The Control enum comes with perks. One is the try_flow! macro, which breaks event-handling an returns early when it finds that the event has been processed. Every value but Control::Continue means the event has been processed.

There is a second macro ct_event! for crossterm-event. It creates a pattern for crossterm events with a much nicer syntax compared to raw rust.

            try_flow!(match &event {
                ct_event!(resized) => Control::Changed,
                ct_event!(key press CONTROL-'q') => Control::Quit,
                _ => Control::Continue,
            });

            try_flow!({
                if state.error_dlg.active() {
                    state.error_dlg.handle(event, Dialog).into()
                } else {
                    Control::Continue
                }
            });

Focus handling is so essential, it has its own place in SalsaAppContext. And focus handling has some quirks that are hidden behind this function.
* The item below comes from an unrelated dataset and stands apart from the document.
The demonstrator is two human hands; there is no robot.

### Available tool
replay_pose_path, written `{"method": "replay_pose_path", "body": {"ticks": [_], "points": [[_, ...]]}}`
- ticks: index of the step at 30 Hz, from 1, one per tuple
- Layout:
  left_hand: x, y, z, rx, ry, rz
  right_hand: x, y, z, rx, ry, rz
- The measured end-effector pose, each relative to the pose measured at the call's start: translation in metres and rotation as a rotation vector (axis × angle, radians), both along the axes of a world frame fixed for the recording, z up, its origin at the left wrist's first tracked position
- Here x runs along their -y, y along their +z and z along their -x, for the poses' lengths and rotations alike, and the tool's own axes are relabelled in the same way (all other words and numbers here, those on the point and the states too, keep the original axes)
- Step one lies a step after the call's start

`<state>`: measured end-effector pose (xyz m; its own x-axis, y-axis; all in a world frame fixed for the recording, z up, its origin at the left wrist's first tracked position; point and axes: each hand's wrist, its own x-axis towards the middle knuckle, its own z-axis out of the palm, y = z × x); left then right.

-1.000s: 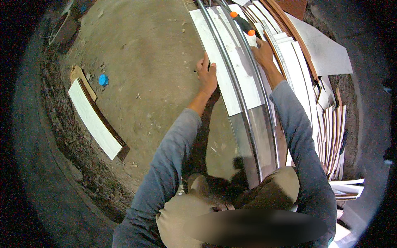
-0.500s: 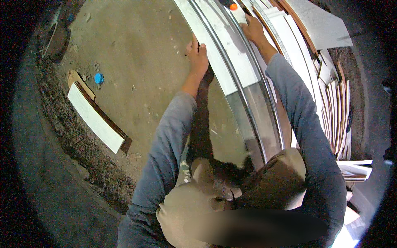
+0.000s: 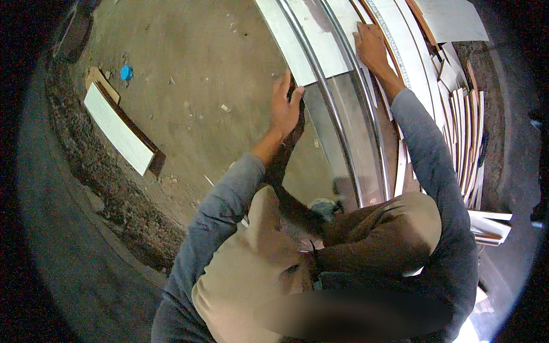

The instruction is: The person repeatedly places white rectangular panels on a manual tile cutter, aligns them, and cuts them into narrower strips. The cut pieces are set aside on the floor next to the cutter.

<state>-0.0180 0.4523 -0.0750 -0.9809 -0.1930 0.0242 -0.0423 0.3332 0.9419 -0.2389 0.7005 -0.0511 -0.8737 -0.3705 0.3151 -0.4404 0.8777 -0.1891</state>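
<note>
Two curved steel rails (image 3: pixel 318 77) run over a white sheet (image 3: pixel 274 28) and a see-through grey panel (image 3: pixel 329 128). My left hand (image 3: pixel 284 108) is at the sheet's lower left corner and the panel's edge, with thumb and forefinger apart. My right hand (image 3: pixel 370 48) is on the right of the rails, by long white strips (image 3: pixel 400 51), with fingers curled; what they hold, if anything, is hidden.
A short curved white board (image 3: pixel 117 126) lies on a tan piece on the dusty floor (image 3: pixel 194 97) at left, near a blue round cap (image 3: pixel 126 72). Stacked offcuts (image 3: pixel 463 137) and a pale sheet (image 3: pixel 457 17) lie at right. My bent legs fill the bottom.
The orange-knobbed tool by my right hand has gone out of sight. The rails and sheet appear higher in view. My left hand now sits lower along the sheet's edge, near its corner.
</note>
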Motion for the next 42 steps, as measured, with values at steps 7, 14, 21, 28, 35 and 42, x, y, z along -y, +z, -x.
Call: {"method": "replay_pose_path", "body": {"ticks": [7, 14, 21, 28, 35, 42], "points": [[-0.002, 0.002, 0.008, 0.007, 0.069, 0.058, -0.016, 0.010, -0.018, 0.214, -0.073, -0.081], [-0.002, -0.001, 0.007, -0.002, 0.065, 0.008, -0.024, 0.009, -0.011, 0.224, -0.011, 0.030], [-0.003, 0.002, 0.006, -0.027, 0.063, 0.052, -0.027, 0.012, -0.014, 0.285, -0.051, 0.017], [-0.001, 0.008, 0.006, 0.024, 0.046, 0.059, -0.033, -0.007, -0.006, 0.206, 0.016, 0.032], [0.002, -0.006, -0.001, 0.012, 0.009, -0.068, -0.031, -0.006, -0.017, 0.151, -0.015, 0.011], [-0.001, -0.018, -0.017, -0.218, -0.032, 0.159, -0.032, 0.015, -0.026, 0.193, 0.007, 0.043]]}}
            ctx.handle_focus(event);

The widgets in rat-widget all implement HandleEvent. It defines a handle() function that manages all event-handling for the specific widget. The second parameter qualifies what kind of event-handling should happen. Regular is what you normally want, but there is MouseOnly, that only deals with mouse events, and a few more.

handle() also allows for a widget-specific return type, that can communicate at a high level what has happened. Here we have the outcome that the first menu-item has been activated, whatever that means we quit. With some From magic all the other outcomes are converted to their corresponding Control enum.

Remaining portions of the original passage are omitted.